This image, included in a court filing by the Department of Justice on August 30, 2022, and partially redacted by sources, shows a photo of documents seized during an FBI search of former President Donald Trump’s Mar-a-Lago estate on August 8, 2022.
Department of Justice | AP
After leaving office in January 2021, the former federal prosecutor was charged with stealing a sealed report prepared by then-special counsel Jack Smith in the defunct criminal case against President Donald Trump over his possession of classified government documents.
Carmen Mercedes Lineberger is accused in a four-count indictment unsealed Wednesday of saving sealed portions of Smith’s report on a government-issued computer under the file name “Bundt_Cake_Recipe.pdf” and emailing the report from her Justice Department email account to her personal Gmail account on Dec. 1, 2025.

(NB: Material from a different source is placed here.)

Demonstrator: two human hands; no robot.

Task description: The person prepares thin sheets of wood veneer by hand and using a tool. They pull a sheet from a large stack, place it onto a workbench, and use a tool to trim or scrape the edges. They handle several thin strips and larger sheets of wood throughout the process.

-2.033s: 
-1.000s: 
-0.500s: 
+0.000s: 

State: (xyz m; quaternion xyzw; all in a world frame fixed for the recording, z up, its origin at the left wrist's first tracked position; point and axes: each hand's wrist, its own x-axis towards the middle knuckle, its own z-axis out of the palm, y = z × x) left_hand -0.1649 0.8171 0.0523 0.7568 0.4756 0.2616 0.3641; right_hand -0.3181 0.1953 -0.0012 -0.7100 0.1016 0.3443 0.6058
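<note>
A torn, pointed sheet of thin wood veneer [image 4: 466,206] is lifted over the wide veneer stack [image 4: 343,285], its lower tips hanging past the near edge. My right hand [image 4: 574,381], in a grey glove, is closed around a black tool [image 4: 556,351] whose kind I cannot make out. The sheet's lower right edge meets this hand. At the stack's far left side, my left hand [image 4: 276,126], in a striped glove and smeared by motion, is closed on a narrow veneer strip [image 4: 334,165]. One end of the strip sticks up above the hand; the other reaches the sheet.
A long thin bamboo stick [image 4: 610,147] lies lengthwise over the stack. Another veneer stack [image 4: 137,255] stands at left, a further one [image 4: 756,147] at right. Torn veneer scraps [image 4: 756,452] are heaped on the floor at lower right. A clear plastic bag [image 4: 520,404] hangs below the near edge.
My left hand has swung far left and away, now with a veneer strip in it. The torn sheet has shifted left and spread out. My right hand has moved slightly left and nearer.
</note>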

At the time of the alleged acts, Mr. Lineberger, 62, was an assistant federal prosecutor in Fort Pierce, Florida, according to the indictment filed in the U.S. District Court for the Southern District of Florida.
Lineberger is charged with crimes related to theft of government property and deletion and falsification of public documents.
On January 21, 2025, Judge Eileen Cannon issued an order prohibiting the Department of Justice and its employees from “publishing, sharing, or transmitting” Volume 2 of the Smith Report, which was filed with the court.
Mr. Lineberger appeared in court in Fort Pierce on Wednesday and was released without posting bail.
CNBC has reached out to Lineberger’s criminal defense attorney and the U.S. Attorney’s Office for comment.
In July 2024, Cannon dismissed a Justice Department criminal case against Trump for storing hundreds of classified documents at his Mar-a-Lago club mansion in Palm Beach, Florida, after the end of his first term and obstructing government efforts to retrieve them.
Judge Cannon ruled that Smith’s appointment to prosecute cases involving Trump violated the Appointments Clause of the U.S. Constitution.
Smith subsequently appealed that denial. But the Justice Department halted that effort after Trump was elected to a nonconsecutive second term in the White House in November 2024, citing the department’s policy barring federal prosecutions of sitting presidents.